BRASIL
La iglesia evangélica exige el 10% de los ingresos de sus fieles para obtener gracias divinas.
Una mujer que ganó la lotería en Brasil en 2014 y su entonces marido vencieron un juicio contra la Iglesia Universal del Reino de Dios para que se le reintegren poco más de $ 21.000 que donó a esa institución en busca de bendiciones que, según ella, no fueron obtenidas.
Según la justicia brasileña, la decisión fue favorable a la pareja porque la autora de la donación de alto valor financiero no fue formalizada por escritura pública u otro instrumento, como determina la legislación de ese país. El fallo aún puede ser recurrido.
“A pesar de las argumentaciones de la actora de que fue engañada por la iglesia, al no recibir las 'bendiciones' prometidas, éstas no constituyen la base en que se sustenta la solicitud de nulidad, lo que sustrae a este Tribunal de discusiones subjetivas sobre el papel de la fe y de la Iglesia, que permean casi toda la tesis defensiva del imputado, incluso”, justificó el magistrado del caso.
El expediente del caso incluye el informe de que la autora comenzó a asistir a la iglesia en 2006 con su entonces esposo en busca del éxito económico, profesional y familiar. Según la mujer, un pastor habría dicho que todos los fieles debían aportar el 10% de todo lo recibido para obtener las deseadas gracias divinas, según informó el Tribunal de Justicia de San Pablo en un comunicado difundido ayer miércoles. Luego dijo que su entonces esposo comenzó a pagar las cuotas mensuales de su salario como barrendero.
En 2014, la pareja ganó 1,8 millones de reales en una apuesta de "Lotofácil". De ese total, 182.102,17 reales fueron transferidos a la cuenta de la Iglesia Universal.

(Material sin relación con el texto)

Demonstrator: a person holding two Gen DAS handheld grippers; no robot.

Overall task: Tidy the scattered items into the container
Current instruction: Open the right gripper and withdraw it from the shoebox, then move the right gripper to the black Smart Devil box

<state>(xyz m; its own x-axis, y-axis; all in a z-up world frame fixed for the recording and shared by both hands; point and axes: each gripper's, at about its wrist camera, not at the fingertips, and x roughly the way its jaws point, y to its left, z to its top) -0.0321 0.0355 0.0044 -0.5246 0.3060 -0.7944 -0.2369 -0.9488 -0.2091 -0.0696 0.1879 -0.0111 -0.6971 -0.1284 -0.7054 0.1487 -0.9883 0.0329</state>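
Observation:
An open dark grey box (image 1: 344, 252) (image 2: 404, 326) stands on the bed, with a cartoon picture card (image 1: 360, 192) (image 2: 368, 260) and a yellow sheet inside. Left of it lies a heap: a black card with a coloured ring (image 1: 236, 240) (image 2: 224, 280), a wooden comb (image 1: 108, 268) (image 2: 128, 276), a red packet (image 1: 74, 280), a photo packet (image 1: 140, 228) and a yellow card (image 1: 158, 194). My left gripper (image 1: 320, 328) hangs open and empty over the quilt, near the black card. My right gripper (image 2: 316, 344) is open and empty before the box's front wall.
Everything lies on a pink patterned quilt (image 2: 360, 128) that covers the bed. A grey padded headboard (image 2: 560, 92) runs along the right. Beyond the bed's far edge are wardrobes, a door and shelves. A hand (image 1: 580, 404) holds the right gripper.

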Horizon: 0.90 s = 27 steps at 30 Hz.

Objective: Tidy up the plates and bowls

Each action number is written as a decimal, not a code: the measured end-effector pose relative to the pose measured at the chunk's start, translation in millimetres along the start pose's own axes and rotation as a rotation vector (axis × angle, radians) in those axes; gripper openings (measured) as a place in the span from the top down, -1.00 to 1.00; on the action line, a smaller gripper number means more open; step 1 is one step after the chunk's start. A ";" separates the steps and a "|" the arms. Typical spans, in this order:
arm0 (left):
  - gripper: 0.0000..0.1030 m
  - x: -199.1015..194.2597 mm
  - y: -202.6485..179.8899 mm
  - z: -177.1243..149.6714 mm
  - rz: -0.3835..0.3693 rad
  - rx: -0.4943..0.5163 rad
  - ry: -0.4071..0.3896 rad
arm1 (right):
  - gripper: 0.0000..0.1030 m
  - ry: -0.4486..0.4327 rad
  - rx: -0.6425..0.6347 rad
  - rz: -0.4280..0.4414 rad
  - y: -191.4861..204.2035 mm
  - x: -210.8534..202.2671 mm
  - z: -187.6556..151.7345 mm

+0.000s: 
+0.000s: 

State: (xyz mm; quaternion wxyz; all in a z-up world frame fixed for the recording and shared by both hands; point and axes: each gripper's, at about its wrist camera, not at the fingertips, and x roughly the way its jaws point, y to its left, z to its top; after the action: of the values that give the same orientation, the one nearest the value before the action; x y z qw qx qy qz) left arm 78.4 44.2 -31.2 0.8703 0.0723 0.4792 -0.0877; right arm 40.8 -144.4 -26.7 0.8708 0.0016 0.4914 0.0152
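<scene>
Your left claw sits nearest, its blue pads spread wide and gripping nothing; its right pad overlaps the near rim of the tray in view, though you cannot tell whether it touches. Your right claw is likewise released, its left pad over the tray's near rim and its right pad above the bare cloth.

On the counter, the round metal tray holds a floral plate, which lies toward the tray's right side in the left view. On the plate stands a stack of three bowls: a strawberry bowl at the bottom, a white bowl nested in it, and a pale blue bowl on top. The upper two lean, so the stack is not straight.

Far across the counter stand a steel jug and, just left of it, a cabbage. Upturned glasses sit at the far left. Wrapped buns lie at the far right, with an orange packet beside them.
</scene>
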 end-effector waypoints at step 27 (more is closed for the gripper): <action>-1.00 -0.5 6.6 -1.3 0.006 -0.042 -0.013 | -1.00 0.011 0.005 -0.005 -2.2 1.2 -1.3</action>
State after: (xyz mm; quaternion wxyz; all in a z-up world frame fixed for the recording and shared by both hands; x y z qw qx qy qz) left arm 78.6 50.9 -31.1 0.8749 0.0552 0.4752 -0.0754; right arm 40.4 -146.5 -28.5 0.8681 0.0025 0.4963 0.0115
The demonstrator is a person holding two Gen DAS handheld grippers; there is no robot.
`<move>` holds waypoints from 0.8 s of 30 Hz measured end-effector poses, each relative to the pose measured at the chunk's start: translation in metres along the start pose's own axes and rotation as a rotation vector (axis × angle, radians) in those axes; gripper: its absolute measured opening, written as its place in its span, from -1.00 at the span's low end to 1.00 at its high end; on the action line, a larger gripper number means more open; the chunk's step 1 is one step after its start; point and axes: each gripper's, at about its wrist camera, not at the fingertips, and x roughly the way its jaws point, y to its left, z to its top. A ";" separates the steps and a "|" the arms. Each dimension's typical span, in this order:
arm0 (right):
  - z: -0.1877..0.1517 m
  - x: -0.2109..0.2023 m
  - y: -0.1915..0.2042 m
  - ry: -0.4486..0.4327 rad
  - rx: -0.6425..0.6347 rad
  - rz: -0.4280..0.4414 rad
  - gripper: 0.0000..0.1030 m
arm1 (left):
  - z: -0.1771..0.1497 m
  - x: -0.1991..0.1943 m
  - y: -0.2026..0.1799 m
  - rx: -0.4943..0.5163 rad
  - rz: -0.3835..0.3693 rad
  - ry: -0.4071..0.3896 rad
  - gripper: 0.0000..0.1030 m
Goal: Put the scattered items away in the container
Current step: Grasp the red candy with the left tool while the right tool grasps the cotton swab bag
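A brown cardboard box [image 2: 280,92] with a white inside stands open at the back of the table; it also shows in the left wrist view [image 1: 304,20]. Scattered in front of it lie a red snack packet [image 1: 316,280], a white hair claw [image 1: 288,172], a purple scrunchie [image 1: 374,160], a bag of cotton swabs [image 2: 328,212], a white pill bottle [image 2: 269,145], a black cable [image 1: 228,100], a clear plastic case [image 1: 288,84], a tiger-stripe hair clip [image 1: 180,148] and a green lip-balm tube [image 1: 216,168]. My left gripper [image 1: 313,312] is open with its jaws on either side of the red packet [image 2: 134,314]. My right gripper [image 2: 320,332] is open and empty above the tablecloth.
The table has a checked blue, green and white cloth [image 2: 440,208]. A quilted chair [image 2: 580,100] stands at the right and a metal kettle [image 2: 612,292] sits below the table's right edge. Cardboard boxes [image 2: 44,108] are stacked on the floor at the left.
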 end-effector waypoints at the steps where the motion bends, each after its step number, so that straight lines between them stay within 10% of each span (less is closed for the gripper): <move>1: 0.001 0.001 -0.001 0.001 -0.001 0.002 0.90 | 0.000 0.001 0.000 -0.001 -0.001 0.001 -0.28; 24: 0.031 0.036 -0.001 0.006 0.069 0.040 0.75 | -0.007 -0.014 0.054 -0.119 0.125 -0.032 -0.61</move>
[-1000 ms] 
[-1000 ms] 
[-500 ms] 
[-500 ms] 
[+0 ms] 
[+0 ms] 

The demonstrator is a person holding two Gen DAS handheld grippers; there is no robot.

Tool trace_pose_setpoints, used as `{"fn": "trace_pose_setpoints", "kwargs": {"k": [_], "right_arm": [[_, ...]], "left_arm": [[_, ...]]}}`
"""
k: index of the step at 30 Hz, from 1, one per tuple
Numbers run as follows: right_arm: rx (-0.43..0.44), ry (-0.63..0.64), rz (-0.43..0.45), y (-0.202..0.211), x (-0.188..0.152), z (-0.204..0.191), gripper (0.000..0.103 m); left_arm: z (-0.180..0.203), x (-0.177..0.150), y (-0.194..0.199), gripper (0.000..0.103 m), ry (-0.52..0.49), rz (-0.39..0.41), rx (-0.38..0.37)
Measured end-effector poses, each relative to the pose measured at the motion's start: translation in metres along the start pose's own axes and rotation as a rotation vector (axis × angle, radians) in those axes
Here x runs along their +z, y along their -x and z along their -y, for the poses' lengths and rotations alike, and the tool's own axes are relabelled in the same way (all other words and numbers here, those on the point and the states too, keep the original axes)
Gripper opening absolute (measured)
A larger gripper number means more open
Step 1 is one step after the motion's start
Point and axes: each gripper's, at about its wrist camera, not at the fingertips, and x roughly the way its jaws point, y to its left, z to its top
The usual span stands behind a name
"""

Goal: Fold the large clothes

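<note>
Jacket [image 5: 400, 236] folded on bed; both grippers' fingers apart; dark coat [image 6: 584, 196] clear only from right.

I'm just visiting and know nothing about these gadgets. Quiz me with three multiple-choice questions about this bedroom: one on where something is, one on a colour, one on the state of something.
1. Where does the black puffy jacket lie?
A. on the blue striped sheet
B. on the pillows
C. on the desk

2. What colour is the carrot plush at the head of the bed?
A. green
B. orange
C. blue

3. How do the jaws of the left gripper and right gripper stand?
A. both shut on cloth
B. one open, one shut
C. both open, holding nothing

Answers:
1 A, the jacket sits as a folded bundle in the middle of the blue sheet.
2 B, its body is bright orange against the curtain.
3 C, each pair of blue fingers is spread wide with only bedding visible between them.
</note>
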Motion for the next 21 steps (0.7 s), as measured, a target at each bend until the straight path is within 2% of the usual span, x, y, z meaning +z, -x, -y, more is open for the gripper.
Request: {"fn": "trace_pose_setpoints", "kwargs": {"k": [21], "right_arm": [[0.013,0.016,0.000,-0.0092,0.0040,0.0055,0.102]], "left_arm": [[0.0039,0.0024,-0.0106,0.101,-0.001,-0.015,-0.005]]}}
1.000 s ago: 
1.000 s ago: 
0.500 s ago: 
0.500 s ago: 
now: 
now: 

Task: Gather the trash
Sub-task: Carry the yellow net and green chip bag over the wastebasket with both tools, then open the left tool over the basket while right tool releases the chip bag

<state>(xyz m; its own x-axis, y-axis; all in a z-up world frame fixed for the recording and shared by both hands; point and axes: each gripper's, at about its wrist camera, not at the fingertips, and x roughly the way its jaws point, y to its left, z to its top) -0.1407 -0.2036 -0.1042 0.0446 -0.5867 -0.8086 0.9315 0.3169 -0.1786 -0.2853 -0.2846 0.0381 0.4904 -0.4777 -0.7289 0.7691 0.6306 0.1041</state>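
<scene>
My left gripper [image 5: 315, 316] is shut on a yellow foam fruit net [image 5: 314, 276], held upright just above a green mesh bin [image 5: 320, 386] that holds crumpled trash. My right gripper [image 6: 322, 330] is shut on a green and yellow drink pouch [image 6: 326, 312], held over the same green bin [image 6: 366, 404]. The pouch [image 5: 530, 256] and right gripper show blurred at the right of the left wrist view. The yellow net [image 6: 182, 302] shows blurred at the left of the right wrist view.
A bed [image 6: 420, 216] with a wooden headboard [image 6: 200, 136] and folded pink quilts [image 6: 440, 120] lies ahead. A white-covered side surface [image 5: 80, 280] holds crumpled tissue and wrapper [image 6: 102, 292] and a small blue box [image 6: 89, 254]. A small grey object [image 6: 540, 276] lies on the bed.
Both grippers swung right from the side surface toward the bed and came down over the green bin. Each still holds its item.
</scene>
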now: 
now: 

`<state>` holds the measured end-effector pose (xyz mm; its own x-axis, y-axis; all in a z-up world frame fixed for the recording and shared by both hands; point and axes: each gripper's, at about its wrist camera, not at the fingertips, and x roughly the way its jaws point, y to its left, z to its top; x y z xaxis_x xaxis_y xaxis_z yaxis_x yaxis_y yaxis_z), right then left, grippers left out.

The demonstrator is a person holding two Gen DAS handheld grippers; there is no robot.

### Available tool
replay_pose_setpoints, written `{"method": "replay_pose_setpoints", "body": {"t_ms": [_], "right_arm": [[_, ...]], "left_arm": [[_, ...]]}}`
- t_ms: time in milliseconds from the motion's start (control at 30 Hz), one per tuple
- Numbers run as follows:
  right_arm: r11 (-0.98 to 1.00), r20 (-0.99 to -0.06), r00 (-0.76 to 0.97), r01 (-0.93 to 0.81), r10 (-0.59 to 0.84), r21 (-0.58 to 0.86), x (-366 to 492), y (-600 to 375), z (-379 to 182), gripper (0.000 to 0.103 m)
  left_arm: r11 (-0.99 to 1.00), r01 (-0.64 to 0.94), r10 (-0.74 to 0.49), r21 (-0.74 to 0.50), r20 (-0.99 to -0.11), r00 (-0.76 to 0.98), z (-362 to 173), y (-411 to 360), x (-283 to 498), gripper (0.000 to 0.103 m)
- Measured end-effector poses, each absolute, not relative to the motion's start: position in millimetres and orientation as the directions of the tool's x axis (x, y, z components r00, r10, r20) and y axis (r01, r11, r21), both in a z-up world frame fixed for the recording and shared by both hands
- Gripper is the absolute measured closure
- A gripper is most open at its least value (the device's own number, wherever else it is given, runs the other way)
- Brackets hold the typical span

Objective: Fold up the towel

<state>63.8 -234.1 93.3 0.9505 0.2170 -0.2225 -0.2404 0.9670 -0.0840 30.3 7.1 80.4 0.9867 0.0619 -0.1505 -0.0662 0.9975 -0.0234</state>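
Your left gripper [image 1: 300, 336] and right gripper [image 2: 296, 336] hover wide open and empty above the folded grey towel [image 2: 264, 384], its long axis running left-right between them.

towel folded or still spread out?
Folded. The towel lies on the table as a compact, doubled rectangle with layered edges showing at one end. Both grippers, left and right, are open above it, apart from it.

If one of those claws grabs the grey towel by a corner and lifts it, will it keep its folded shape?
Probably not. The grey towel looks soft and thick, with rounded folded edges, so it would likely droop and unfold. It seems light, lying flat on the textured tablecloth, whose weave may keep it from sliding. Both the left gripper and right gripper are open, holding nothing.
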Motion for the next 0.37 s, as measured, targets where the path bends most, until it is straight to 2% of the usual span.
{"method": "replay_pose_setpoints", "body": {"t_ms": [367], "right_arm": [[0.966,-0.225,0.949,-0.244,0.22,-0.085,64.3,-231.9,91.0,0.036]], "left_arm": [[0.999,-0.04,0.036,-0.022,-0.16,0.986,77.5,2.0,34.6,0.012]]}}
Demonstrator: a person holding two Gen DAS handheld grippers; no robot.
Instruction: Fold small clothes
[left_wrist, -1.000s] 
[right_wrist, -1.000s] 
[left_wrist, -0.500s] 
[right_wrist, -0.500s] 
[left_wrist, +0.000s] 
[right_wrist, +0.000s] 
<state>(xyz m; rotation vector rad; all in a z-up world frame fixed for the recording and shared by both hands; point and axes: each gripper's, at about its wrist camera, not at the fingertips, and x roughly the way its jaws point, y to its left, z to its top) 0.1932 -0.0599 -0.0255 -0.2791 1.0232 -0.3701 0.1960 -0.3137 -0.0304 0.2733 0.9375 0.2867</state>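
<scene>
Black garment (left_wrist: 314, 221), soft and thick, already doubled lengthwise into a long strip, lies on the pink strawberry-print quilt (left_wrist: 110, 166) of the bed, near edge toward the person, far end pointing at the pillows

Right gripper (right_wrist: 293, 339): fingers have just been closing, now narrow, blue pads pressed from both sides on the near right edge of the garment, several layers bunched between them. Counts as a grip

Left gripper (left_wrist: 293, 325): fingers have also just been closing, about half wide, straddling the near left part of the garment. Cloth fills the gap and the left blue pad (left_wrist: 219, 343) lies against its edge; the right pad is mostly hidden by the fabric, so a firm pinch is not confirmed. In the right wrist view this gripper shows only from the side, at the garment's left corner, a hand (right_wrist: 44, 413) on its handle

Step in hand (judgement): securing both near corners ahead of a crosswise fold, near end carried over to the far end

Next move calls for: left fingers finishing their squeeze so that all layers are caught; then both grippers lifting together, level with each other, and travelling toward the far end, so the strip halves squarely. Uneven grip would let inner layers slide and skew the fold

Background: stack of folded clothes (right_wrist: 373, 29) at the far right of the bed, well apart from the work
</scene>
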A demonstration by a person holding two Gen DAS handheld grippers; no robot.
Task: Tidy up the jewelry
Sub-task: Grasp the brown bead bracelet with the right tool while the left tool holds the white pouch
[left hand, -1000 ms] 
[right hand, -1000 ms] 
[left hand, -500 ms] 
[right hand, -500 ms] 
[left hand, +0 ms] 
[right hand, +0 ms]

Otros 200 mil reales fueron transferidos por el entonces esposo de la demandante, también como donación, con la promesa de que la vida de ambos sería bendecida. Al año siguiente, la pareja se separó y dividió lo que quedaba del premio.
Según la mujer, “en búsqueda de bendiciones económicas”, también transfirió a la iglesia un automóvil modelo, más otros 101.000 reales, todo hecho sin ninguna formalidad. Sin embargo, informó que no logró lo prometido en los sermones a pesar de que había asistido a los servicios durante algo más de ocho años. La mujer dijo que luego dejó de ir a la iglesia y fue a la corte para pedir la devolución de las donaciones.
La Iglesia Universal del Reino de Dios, por su parte, argumentó que “los hechos narrados por la demandante fueron practicados dentro de los límites de la libertad de conciencia y de creencias, previstos en la Constitución Federal, no atrayendo las consecuencias jurídicas de los vicios del error”, dolo o coacción”. Su defensa también afirmó que "la hipótesis del arrepentimiento, la incredulidad o el abandono de la convicción religiosa no convierte en ilegítima la conducta de la institución religiosa". Finalmente, subrayó que “no debe confundirse el diezmo u otra ofrenda eclesiástica con el instituto civil de la donación, que serían actos metajurídicos, además del derecho civil, nacidos de la fe y de la gratitud”.
Ante la argumentación de la defensa, el Tribunal que entendió en el caso sostuvo: “Se parte de la premisa de que la transferencia de bienes o valores de alto valor en beneficio de instituciones religiosas constituye una donación, según lo establece el Código Civil, ya que tales instituciones no están excluidas de la observancia de los institutos de derecho civil que no comprometan el núcleo de la libertad religiosa. Como el diezmo y la ofrenda eclesiástica no estaban previstos en el Código Civil de manera especial, quedan subsumidos en el instituto legal de la donación”.
Ante ello, con fundamento en infracciones al Código Civil, el Tribuna, declaró nula la donación hecha en especie, por lo que el monto deberá ser devuelto a la demandante, debidamente actualizado.